Dolore, paura, limiti ma La casa degli sguardi ricorda anche che la poesia è per tutti.
Il mondo è pieno di robe senza senso come questo accostamento tra la sensibilità e la poesia vista come una cosa più femminile che maschile: è una cazzata gigantesca. Anche perché la capacità meravigliosa di sintetizzare storie, vite, emozioni, sentimenti in una frase o poco più è un qualcosa altissima. Non c’entra niente col genere maschile o femminile. A me piace che in un film si possa parlare di poesia. Mi sono informato e non ci sono tanti film che ne parlano, non è un argomento facilmente raccontabile. Io credo che questo film, nel suo piccolissimo, fa un passo in avanti in questo senso, e prova anche ad abbattere uno stereotipo.

Luca Zingaretti regista e interprete ne “La casa degli sguardi”
Del film è regista ma anche interprete. E il suo personaggio è un padre, un uomo che procede. Non fa altro che questo, procedere.
Mi piace questa cosa che dice. Soprattutto sul padre abbiamo lavorato tanto di sceneggiatura, nel libro praticamente non esisteva, era molto presente la madre che noi abbiamo tolto. Ci siamo immaginati un padre che educa il figlio attraverso la testimonianza della propria vita, attraverso l’esempio. È un personaggio che intende dire ‘sono stato anch’io vittima di un lutto, anch’io adesso sono solo, e forse drammaticamente solo perché ho perso la mia compagna, però ogni mattina mi alzo, vado a lavorare, mi prendo cura di te’. E in questo senso sì, è un uomo che procede. La sua vita continua, e così facendo dimostra di esserci. È un uomo semplice, non ha i mezzi per mettere mano al disagio del figlio, non sa come maneggiarlo, però c’è e questa per me è una cosa fondamentale.
Questo padre di mestiere fa il tranviere. Non è un caso, vero?
No, non lo è affatto. Significa che ‘io sto qua, mi potrai trovare qua, e se ti fermi prima o poi passo’. A me piace l’immagine di questi due, padre e figlio, che nella notte su questo tram, come fosse un carro magico, attraversano la città silenziosa, dormiente. Sono due disperati che hanno finalmente hanno trovato la pace.
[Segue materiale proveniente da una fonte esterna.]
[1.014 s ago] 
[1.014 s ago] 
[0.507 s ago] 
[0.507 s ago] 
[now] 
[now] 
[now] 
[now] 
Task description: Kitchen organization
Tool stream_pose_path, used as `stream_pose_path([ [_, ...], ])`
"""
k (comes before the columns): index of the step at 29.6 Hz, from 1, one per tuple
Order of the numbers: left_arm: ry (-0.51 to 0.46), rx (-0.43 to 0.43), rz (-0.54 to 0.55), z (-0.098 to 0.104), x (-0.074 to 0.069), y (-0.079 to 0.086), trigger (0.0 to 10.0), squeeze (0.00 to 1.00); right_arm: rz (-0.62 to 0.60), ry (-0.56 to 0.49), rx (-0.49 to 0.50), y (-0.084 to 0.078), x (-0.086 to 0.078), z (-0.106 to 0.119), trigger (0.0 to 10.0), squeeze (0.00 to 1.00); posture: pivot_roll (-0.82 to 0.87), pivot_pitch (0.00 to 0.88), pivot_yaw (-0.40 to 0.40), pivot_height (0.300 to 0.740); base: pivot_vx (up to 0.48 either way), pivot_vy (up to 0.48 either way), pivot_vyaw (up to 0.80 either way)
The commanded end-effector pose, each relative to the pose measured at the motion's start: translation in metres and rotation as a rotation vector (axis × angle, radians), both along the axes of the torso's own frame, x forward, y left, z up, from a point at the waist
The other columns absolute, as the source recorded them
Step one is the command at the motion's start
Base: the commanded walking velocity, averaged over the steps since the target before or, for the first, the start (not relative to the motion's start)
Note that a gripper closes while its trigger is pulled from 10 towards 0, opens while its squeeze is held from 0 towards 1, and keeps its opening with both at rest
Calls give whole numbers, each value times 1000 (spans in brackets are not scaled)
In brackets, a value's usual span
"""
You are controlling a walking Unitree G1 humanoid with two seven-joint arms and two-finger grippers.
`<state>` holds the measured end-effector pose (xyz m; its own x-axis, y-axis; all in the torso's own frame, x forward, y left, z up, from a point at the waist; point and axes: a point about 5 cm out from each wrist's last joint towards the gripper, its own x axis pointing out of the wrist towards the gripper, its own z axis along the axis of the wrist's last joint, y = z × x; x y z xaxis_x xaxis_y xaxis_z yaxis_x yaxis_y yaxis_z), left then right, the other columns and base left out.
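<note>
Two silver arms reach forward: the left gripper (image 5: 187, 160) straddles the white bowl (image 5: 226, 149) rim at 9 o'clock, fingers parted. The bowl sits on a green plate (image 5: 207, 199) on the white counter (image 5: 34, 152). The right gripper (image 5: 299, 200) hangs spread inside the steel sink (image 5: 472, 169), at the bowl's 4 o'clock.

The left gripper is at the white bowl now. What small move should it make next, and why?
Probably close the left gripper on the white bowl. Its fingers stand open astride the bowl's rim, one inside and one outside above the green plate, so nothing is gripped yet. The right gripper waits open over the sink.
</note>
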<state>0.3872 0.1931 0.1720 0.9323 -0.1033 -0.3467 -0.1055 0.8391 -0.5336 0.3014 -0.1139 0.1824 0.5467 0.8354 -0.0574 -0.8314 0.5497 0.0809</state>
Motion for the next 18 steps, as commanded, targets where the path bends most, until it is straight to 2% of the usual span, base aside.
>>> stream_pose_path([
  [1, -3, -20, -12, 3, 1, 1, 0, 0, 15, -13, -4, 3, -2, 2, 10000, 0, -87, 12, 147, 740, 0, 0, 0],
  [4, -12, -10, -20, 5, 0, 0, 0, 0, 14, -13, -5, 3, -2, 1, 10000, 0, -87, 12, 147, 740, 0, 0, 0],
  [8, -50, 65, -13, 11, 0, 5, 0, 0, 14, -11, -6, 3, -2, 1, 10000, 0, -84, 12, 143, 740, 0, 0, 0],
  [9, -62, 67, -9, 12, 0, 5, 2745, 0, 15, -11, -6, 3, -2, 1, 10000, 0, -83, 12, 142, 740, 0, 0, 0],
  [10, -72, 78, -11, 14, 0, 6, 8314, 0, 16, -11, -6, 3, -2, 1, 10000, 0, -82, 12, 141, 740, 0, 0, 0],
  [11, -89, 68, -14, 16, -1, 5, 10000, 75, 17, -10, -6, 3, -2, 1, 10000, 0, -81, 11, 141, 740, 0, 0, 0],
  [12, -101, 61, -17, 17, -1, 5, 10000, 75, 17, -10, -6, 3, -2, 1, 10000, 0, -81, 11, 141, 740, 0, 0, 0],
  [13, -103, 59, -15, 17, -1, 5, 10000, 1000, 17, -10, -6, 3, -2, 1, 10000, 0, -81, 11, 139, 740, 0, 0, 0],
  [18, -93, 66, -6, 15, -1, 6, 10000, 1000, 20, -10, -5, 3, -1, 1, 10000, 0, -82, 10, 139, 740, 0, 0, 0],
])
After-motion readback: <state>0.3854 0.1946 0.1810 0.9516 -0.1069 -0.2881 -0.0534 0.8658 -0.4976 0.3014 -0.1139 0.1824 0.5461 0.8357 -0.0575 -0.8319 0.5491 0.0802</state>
Dalle anteprime che sono state del film, si direbbe che sta conquistando il pubblico.
Il bello di questo film, che ho scoperto solo iniziando il tour di promozione andando nelle sale, è che ognuno si riconosce in qualcosa, si prende un pezzo della storia e lo rilegge secondo la propria esperienza. C’è chi è rimasto colpito dal comportamento del caposquadra, chi dal rapporto che si crea con i compagni di lavoro, chi persino dalla sigaretta che Marco fuma dopo aver finito di pulire il cesso. E questo perché il lavoro ti identifica, ti gratifica, ti dà dignità.